Zhoran saw this only for an instant – then the prairie dogs,
alarmed by their motions, darted for their dens. Almost immediately came the flicker and crackle of the sergeant’s
big blaster. It was subtle – nothing
like the glare and roar of that weapon’s wasteful ancestors – but on low power
and wide aperture, the area of effect was rather like that of a giant
long-ranged shotgun. Against small unarmored
targets, it was quite lethal. Two of
them flared into flame and fell, fur smoldering; the third, caught in the
fringe of the area of effect, stumbled but managed to hurl itself down a hole.
Makheel smiled in satisfaction. He turned to Major Rinnar, grinning broadly.
“Want some bush meat, sir?” he asked.
“That’s thoughtful of you, Sergeant,” replied the Major,
“but we don’t know where they’ve been.
I’ll stick to my own supplies, personally.”
The Major glanced at Zhoran and Danara. “The Sergeant and I will approach the hill
on foot. You two follow in the
rocket-car. We’ll rendezvous at the
foot of the hill by 1800.”
“Yes, sir,” acknowledged Zhoran.
The two soldiers departed for the hill, setting a brisk
pace. Zhoran and Danara watched them for
a short while.
“Troops and their weapons,” Zhoran commented. “ I think Makheel did that just to have a
chance to let off that miniature cannon.”
“Well,” pointed out Danara, “you can hardly blame him. The Strahl-90 is a sweet gun. Plenty of power, great sights, fine aperture
control. I wish they’d issued me one of
them – as long as I didn’t have to carry it,” she added, wryly grinning. “But I can’t say much for Makheel’s taste in
food. Give me some good old-fashioned
vat-grown meatmeal, any shift of the cycle.
And plenty of it, with extra sauces!”
Her smile grew even broader.
Zhoran smiled back.
He had figured out why she was so overweight, though he wisely did not
attempt to share his discovery.
Instead, he turned toward the car.
“Come on,” he said. “The sooner
we reach the site, the sooner we can set up camp – and have a real
dinner.”
To that proposition, the Engineer enthusiastically agreed.
Neither of them much cared that two sapients had been
snuffed out, and a third one condemned to an agonizing end, for the momentary
amusement of and provision of a dubiously-useful meal for one whom they both
considered to himself be little better than a brute, intellectually scarce the
superior of his primitive prairie-dog victims.
Neither cared, because it was not in the nature of their kind to care,
and indeed if either of them had cared, that one might have viewed the
emotion as an indication of incipient insanity, and reported in to the
psychotherapists for immediate reconditioning.
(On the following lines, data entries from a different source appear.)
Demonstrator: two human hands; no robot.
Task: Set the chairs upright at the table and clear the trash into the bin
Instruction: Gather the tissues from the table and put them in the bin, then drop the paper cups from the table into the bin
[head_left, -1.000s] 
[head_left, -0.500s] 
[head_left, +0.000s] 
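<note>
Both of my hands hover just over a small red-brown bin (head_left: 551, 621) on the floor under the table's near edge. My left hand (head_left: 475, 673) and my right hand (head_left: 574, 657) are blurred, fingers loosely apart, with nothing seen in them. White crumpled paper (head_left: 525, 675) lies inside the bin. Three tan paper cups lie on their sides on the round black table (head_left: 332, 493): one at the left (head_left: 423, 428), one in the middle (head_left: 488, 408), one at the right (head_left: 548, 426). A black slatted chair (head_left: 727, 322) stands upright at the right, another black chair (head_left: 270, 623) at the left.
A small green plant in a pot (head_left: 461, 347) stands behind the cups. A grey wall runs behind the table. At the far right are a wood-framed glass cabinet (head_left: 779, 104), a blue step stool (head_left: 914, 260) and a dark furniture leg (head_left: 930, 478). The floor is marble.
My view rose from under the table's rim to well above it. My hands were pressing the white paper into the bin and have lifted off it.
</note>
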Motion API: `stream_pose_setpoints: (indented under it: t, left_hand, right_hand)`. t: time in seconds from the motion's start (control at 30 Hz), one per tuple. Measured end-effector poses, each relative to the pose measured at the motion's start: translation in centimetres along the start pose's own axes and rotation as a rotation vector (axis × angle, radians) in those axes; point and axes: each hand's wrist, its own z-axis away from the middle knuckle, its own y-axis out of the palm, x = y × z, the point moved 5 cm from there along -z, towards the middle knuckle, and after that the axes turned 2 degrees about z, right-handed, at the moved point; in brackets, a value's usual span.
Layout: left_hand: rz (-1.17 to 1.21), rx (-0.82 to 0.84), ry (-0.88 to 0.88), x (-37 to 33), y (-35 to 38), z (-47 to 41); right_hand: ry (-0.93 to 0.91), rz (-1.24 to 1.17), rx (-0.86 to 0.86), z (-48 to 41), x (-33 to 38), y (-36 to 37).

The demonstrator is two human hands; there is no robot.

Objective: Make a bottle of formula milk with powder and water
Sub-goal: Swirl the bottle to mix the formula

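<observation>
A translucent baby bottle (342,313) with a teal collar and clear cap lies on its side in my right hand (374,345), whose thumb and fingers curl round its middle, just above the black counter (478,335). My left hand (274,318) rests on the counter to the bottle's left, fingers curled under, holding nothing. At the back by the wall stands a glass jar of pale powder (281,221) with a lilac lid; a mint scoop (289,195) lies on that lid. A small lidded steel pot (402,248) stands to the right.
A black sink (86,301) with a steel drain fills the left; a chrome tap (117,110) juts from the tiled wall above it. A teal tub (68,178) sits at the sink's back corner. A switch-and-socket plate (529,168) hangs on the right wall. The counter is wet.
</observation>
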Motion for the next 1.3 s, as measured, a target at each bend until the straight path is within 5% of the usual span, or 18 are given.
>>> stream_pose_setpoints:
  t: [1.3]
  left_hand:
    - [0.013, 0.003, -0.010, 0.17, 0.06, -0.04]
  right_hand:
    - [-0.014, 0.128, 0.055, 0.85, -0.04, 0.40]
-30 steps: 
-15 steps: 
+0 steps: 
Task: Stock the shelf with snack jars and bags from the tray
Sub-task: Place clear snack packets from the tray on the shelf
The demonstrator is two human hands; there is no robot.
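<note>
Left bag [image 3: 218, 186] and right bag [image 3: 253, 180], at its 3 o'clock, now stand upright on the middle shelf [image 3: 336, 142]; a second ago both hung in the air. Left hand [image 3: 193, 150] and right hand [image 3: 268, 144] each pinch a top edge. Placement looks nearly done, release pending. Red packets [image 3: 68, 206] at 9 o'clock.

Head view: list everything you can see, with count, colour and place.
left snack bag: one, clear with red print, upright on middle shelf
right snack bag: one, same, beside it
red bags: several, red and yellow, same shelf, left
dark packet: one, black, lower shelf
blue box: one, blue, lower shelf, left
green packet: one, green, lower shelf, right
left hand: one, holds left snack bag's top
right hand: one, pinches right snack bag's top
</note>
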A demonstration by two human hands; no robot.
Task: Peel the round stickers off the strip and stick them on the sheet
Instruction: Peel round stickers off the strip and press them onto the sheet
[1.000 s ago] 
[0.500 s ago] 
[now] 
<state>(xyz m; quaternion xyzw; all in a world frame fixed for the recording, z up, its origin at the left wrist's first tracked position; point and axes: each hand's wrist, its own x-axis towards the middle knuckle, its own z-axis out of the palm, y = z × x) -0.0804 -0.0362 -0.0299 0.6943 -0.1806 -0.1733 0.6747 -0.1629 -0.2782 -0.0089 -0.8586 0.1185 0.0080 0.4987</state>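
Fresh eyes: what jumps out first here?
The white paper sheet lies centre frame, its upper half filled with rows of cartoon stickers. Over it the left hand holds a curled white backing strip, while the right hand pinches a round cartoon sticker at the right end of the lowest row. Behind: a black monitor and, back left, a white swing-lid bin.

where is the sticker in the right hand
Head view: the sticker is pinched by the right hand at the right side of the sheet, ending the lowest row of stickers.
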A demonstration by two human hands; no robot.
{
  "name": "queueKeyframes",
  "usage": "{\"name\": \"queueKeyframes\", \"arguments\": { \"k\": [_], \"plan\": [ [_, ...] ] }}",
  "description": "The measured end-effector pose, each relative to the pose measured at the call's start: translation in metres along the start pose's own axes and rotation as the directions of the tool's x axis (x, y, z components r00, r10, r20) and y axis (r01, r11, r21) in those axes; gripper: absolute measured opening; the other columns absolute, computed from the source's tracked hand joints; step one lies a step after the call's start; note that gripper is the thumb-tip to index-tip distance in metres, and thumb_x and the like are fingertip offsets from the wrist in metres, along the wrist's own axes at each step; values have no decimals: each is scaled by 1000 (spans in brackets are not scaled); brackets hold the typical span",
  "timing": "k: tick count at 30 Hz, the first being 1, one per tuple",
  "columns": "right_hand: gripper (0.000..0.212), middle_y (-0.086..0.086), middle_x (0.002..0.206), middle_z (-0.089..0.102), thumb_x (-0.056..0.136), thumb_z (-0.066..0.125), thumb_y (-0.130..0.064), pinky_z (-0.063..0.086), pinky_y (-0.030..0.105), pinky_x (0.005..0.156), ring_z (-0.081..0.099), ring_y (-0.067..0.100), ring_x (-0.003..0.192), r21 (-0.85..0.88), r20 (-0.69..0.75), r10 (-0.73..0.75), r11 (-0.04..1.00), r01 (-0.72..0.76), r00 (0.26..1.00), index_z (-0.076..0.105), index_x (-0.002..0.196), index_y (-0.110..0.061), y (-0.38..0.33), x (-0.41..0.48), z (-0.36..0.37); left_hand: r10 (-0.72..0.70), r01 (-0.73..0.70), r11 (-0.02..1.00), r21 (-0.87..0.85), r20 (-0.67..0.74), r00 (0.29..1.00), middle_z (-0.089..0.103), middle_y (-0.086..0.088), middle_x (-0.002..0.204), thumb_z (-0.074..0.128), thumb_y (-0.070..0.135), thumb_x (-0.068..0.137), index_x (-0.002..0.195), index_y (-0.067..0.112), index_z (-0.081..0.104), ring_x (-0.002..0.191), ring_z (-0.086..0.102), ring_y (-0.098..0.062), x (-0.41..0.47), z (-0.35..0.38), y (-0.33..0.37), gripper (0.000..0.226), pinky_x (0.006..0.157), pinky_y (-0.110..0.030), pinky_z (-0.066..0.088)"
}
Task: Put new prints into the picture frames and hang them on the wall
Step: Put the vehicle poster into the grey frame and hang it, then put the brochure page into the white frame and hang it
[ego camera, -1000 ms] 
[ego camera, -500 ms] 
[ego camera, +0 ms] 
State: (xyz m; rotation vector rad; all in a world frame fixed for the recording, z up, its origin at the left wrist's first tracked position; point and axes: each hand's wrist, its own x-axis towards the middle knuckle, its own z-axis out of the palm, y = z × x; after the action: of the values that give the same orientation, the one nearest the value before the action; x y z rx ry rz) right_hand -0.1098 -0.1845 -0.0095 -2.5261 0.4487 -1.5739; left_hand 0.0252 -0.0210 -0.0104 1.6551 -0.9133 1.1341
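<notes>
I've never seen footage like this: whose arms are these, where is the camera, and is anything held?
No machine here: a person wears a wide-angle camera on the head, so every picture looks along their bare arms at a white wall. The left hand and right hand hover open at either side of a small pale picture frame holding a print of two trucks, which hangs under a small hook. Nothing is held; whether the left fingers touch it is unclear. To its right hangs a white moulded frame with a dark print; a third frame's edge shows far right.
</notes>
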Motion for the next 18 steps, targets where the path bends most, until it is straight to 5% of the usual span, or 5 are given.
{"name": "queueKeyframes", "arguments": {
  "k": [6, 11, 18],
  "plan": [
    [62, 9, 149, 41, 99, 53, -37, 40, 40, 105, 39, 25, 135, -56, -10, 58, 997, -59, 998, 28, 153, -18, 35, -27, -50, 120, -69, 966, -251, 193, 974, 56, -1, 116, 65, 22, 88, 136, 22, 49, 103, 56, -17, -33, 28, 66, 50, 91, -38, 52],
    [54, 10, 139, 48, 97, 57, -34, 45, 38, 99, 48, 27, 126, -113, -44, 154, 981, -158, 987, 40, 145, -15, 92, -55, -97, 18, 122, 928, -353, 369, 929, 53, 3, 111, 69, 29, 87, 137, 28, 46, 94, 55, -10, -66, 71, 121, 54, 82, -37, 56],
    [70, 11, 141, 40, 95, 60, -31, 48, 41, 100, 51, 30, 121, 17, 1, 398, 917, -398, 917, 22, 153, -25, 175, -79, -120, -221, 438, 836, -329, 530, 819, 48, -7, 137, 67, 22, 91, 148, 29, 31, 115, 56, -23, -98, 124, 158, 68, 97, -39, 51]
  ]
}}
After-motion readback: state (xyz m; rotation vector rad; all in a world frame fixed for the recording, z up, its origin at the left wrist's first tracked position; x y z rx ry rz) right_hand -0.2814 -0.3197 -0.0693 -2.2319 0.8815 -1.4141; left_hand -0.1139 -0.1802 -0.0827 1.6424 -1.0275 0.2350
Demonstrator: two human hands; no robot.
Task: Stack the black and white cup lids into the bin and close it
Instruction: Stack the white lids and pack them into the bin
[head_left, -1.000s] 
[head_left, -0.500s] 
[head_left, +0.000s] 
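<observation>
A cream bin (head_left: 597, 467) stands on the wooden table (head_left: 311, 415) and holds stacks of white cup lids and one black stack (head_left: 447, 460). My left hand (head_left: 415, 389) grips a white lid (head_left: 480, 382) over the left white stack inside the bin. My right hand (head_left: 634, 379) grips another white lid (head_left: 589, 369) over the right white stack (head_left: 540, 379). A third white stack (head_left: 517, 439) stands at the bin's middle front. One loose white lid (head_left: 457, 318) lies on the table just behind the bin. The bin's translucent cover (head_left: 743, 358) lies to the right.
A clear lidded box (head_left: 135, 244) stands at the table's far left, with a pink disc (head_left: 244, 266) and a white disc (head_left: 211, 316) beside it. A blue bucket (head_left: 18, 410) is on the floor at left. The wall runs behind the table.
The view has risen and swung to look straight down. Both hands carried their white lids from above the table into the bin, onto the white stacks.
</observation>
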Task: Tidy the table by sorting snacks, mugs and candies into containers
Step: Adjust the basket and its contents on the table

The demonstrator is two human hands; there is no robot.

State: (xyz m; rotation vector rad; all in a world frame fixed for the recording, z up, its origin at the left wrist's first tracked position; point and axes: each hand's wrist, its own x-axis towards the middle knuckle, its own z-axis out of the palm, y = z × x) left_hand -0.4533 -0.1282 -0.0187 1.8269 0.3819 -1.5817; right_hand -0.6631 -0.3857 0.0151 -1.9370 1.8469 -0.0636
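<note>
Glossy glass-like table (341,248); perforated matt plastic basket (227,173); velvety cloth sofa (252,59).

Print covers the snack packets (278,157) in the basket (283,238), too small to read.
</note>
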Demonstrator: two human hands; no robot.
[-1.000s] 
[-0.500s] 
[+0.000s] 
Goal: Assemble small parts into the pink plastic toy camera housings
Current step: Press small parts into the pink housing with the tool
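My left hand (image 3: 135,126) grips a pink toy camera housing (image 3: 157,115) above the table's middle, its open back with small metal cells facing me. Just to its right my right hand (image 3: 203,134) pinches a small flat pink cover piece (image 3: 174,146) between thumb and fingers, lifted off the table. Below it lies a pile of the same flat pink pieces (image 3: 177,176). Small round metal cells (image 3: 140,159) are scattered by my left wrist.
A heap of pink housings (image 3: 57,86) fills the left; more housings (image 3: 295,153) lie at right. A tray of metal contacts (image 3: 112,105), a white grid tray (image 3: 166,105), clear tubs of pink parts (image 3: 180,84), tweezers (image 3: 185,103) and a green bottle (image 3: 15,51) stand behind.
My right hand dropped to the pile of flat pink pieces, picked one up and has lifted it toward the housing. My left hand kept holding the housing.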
For they were Itorloo, the cruel Children of Men, the
Master-Race of the Earth’s premature Dusk, who dominated by pain and fear all
other life on their dying world. They
knew that their planet had once been of mighty consequence in the Galaxy: homeworld of the Men of the Dawn, who half a
million years before had exploded outward to settle a myriad of worlds in the
Solar System and around the stars beyond.
That had been long ago: the Itorloo
had been born when Earth was already a backwater, and risen to power only after
Sun and Earth alike had been drained and devastated in a terrible cosmic
war. Their interstellar cousins had
gone on to become the high and mighty Star Gods – meanwhile the Itorloo huddled in their subterranean cities on an
exhausted and senescent sphere, and resented their state. They vaguely believed that the Universe had
used them unfairly, and that consequently it must be considered a harsh place,
best met with a ruthless disregard for the fate of al other life in the
struggle for survival. In this belief,
the Itorloo were not entirely mistaken – but they took it too far.